◆ Work required
The lines you return should be those containing the string "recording", taken from the data below.

◆ Supplied information
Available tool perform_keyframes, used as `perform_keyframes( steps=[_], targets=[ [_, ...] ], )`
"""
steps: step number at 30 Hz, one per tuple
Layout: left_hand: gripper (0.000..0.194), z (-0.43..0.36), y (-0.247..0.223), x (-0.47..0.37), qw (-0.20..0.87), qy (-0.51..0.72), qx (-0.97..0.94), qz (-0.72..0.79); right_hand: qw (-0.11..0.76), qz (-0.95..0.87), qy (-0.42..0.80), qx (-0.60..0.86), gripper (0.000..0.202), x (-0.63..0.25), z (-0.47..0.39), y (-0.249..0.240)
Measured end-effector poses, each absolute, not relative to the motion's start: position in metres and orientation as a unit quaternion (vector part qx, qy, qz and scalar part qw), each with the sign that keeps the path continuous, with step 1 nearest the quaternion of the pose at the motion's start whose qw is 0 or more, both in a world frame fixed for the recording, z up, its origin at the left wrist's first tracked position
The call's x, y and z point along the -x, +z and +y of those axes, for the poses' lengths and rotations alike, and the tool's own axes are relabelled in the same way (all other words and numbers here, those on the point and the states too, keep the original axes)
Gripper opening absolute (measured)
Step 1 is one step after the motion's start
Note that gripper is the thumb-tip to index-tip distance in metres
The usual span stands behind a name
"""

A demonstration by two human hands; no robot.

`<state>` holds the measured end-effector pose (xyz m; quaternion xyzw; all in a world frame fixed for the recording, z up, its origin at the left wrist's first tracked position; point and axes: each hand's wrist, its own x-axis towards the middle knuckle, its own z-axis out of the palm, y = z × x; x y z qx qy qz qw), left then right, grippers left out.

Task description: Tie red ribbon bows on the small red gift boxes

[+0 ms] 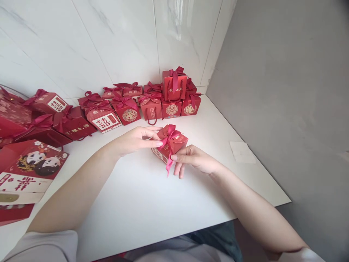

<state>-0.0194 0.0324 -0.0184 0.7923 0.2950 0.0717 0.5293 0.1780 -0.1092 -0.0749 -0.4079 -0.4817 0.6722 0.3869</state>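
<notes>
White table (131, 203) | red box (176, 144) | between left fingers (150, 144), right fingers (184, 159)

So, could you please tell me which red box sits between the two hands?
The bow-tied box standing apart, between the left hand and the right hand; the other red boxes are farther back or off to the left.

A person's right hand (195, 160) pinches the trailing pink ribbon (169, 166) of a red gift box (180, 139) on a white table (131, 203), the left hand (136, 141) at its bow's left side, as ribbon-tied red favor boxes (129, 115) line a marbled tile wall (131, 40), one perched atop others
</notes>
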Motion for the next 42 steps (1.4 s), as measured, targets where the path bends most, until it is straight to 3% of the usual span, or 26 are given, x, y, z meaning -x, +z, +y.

◆ Written response
Measured end-effector poses, each absolute, not relative to the motion's start: position in metres and orientation as a unit quaternion (vector part qx, qy, qz and scalar part qw), each with the sign that keeps the path continuous, with step 1 nearest the quaternion of the pose at the motion's start whose qw is 0 or more, both in a world frame fixed for the recording, z up, its origin at the left wrist's first tracked position
`<state>` holds the measured end-effector pose (xyz m; quaternion xyzw; all in a world frame fixed for the recording, z up, its origin at the left wrist's first tracked position; point and axes: each hand's wrist, its own x-axis towards the middle knuckle, its own z-axis out of the palm, y = z × x; x y z qx qy qz qw), left then right, grippers left out.

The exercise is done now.